Data Type Converting Functions


void okk_bdc_fp32_to_int32(local_addr_t dst_addr, local_addr_t src_addr, const dim4 *shape)

Convert the elements of the source tensor from int32 to fp32 by lookup table.

  • dst_addr – Address of the destination tensor.

  • src_addr – Address of the source tensor.

  • shape – Pointer to the shape of the destination and source tensors.


  • The destination and source tensors are in the 128-Byte Aligned Layout.

  • The data type of the source tensor is fp32, the data type of the destination tensor is int32.

  • The destination and source tensors start at the same NPU.

  • dst_addr and src_addr are divisible by 128.

  • shape->n, shape->h and shape->w are in [1, 65535], shape->c is in [1, 4095].


void okk_bdc_lookup_int32_to_fp32(local_addr_t dst_addr, local_addr_t src_addr, const dim4 *shape)

Convert the elements of the source tensor from int32 to fp32 by lookup table.

  • dst_addr – Address of the destination tensor.

  • src_addr – Address of the source tensor.

  • shape – Pointer to the shape of the destination and source tensors.


  • The destination and source tensors are in the 128-Byte Aligned Layout.

  • The data type of the source tensor is int32, the data type of the destination tensor is fp32.

  • The elements of the source tensor are in [-128, 127].

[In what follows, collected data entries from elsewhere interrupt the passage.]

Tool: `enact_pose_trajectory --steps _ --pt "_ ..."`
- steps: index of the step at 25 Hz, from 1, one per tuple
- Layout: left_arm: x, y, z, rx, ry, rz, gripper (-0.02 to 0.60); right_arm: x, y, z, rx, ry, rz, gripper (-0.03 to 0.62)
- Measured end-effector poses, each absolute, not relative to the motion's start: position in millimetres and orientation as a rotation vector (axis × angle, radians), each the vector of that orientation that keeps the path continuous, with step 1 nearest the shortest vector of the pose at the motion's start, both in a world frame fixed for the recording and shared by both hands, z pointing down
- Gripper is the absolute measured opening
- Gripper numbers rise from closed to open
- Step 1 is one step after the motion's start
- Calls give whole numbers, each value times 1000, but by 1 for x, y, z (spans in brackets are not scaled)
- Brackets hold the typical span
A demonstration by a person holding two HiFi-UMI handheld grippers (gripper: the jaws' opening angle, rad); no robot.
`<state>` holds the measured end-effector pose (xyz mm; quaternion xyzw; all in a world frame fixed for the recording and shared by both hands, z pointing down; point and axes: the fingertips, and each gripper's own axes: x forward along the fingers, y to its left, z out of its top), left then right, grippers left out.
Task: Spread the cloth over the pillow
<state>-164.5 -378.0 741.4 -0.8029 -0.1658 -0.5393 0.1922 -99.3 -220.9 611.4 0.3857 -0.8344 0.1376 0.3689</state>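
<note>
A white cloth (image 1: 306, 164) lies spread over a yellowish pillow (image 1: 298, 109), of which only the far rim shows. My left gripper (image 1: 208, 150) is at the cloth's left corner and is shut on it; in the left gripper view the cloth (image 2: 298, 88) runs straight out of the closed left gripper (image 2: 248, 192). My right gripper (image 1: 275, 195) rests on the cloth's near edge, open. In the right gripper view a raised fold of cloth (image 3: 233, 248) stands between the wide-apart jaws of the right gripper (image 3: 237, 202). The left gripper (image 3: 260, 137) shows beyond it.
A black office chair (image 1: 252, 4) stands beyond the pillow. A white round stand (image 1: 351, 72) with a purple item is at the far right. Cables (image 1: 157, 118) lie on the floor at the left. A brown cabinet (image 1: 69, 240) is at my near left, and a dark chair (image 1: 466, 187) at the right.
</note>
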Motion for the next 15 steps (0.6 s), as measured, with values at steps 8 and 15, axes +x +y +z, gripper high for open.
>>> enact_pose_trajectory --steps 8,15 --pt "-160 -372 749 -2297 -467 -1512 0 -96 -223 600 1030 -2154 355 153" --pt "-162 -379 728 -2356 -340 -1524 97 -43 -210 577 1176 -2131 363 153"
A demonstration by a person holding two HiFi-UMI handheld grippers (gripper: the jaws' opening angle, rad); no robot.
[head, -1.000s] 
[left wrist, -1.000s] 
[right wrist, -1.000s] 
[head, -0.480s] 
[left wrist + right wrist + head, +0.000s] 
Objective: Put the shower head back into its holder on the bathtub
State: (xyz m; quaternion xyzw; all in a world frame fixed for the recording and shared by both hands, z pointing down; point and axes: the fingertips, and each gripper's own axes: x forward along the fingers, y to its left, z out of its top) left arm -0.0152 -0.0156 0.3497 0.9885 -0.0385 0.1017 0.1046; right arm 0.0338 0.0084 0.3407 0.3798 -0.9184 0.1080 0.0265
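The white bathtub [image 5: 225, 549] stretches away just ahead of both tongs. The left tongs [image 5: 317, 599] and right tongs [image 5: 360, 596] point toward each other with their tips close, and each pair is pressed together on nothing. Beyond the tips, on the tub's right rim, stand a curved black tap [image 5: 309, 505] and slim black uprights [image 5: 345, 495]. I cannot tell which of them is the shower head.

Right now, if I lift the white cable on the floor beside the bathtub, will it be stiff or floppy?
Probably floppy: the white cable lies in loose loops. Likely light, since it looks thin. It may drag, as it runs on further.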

  • The destination and source tensors start at the same NPU.

  • dst_addr and src_addr are divisible by 128.

  • shape->n, shape->h and shape->w are in [1, 65535], shape->c is in [1, 4095].


void okk_bdc_4N_int8_to_fp32(local_addr_t dst_addr, local_addr_t src_addr, local_addr_t work_addr, const dim4 *shape, bool is_signed, bool is_aligned_layout)

Convert the elements of the source tensor from int8 or uint8 to fp32.

  • dst_addr – Address of the destination tensor.

  • src_addr – Address of the source tensor.

  • work_addr – Address of the work tensor.

  • shape – Pointer to the shape of the destination, source and work tensors.

  • is_signed – Flag of the data type of the source tensor, true means int8, otherwise, uint8.

  • is_aligned_layout – Flag of the layout of the destination, source and work tensor, true means 128-Byte Aligned Layout, otherwise, Compact Layout.


  • The destination, source and work tensors are in the 128-Byte Aligned Layout or Compact Layout simutanously.

  • The data type of the source and work tensors is int8 or uint8, the data type of the destination tensor is fp32.

  • The source and work tensors are in the 4N-mode.

  • The destination, source and work tensors start at the same NPU.

  • dst_addr, src_addr and work_addr are divisible by 4 and preferred by 128.

  • shape->n, shape->h and shape->w are in [1, 65535], shape->c is in [1, 4095].

  • The work tensor is a workspace to store temporary tensor with the same size as the source tensor, dst_addr = work_addr is not allowed.


void okk_bdc_int8_to_fp32(local_addr_t dst_addr, local_addr_t src_addr, local_addr_t work_addr, const dim4 *shape, bool is_signed, bool is_aligned_layout)

Convert the elements of the source tensor from int8 or uint8 to fp32.

  • dst_addr – Address of the destination tensor.

  • src_addr – Address of the source tensor.

  • work_addr – Address of the work tensor.

  • shape – Pointer to the shape of the destination, source and work tensors.

  • is_signed – Flag of the data type of the source tensor, true means int8, otherwise, uint8.

  • is_aligned_layout – Flag of the layout of the destination, source and work tensor, true means 128-Byte Aligned Layout, otherwise, Compact Layout.


  • The destination, source and work tensors are in the 128-Byte Aligned Layout or Compact Layout simutanously.

  • The data type of the source and work tensors is int8 or uint8, the data type of the destination tensor is fp32.

  • The destination, source and work tensors start at the same NPU.

  • dst_addr, src_addr and work_addr are divisible by 4 and preferred by 128.

  • shape->n, shape->h and shape->w are in [1, 65535], shape->c is in [1, 4095].

  • The work tensor is a workspace to store temporary tensor with the same size as the source tensor, dst_addr = work_addr is not allowed.

  • If the source and work tensors are in the Compact Layout, another restriction is required that C stride is ALIGN (shape->h * shape->w, 4) other than shape->h * shape->w, so the source and work tensors are in an approximate Compact Layout.